### About this exercise
Among the entries below, extract exactly the lines that run from the one with "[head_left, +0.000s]" through the one with "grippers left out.", both ends included.

### Input data
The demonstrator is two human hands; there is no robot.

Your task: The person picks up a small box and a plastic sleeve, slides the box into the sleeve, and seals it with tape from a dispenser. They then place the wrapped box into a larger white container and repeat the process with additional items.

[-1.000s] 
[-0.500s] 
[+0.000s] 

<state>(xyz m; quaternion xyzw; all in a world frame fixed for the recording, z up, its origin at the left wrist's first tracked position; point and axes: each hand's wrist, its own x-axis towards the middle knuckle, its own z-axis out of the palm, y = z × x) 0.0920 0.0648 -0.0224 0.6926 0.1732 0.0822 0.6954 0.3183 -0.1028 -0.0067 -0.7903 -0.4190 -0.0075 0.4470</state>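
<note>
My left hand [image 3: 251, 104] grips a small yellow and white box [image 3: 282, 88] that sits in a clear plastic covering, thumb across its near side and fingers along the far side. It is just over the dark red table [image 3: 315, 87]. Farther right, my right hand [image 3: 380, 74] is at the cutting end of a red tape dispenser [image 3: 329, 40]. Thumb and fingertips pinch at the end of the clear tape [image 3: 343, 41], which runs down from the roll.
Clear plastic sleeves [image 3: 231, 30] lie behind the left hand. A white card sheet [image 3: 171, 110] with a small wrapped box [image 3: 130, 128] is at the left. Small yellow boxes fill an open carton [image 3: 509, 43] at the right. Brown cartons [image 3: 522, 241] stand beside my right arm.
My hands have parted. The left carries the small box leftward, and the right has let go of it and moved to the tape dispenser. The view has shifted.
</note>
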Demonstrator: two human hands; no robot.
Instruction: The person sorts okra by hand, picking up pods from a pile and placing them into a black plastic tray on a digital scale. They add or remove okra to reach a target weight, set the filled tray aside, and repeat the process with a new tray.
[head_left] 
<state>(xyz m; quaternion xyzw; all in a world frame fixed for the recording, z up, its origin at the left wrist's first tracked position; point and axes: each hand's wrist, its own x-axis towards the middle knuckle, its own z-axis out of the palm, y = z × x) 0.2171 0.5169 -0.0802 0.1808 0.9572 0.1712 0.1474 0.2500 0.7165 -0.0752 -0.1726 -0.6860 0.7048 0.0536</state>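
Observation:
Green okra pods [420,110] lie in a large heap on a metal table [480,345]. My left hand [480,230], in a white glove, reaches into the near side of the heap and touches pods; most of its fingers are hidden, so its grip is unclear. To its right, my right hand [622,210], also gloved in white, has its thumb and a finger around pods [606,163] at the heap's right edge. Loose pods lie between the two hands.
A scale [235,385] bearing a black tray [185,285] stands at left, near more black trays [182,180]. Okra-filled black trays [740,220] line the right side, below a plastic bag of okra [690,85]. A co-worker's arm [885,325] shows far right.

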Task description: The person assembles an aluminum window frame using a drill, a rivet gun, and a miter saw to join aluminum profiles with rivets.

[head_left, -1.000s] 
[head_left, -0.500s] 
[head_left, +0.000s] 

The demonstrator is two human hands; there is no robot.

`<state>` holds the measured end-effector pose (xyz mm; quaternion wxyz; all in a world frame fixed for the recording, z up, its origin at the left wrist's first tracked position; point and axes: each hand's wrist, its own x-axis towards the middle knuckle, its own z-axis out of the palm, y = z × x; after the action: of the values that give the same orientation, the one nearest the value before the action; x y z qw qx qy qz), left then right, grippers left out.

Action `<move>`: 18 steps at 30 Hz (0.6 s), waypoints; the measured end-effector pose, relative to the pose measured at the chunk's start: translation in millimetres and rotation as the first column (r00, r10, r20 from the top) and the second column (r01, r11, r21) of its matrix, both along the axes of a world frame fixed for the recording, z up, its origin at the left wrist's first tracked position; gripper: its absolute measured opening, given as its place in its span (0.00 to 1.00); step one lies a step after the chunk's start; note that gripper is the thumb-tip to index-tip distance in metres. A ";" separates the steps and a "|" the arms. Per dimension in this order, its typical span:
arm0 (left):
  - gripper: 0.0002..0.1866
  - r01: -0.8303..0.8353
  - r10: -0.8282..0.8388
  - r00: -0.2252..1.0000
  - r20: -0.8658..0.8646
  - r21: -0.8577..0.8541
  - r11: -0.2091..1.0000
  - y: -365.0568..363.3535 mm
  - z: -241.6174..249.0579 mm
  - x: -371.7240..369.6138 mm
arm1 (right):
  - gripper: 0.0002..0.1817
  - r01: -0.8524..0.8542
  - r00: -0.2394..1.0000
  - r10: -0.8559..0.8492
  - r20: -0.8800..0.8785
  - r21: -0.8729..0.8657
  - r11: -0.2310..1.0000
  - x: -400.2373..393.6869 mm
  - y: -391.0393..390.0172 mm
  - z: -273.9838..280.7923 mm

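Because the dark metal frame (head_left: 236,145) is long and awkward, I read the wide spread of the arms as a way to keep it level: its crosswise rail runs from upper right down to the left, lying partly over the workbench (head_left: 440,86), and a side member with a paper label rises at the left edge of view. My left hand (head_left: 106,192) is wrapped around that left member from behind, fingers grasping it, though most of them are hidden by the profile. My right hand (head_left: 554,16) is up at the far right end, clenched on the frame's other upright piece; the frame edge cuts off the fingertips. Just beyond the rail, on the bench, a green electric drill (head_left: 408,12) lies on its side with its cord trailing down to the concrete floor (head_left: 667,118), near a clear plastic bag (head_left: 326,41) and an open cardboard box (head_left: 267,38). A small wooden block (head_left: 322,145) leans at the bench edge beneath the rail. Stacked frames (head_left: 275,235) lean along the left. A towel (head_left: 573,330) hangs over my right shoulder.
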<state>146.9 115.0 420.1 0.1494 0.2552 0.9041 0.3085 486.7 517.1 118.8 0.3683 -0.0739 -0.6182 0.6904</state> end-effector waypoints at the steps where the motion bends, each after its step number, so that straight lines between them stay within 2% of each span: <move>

### Exercise answer
[head_left, +0.000s] 

The demonstrator is two human hands; there is no robot.

`<state>` holds the measured end-effector pose (xyz mm; quaternion wxyz; all in a world frame fixed for the recording, z up, its origin at the left wrist's first tracked position; point and axes: each hand's wrist, its own x-axis towards the middle knuckle, its own z-axis out of the palm, y = z × x; after the action: of the values that give the same orientation, the one nearest the value before the action; x y z qw qx qy qz), left then right, grippers left out.

This exercise has been fully answered.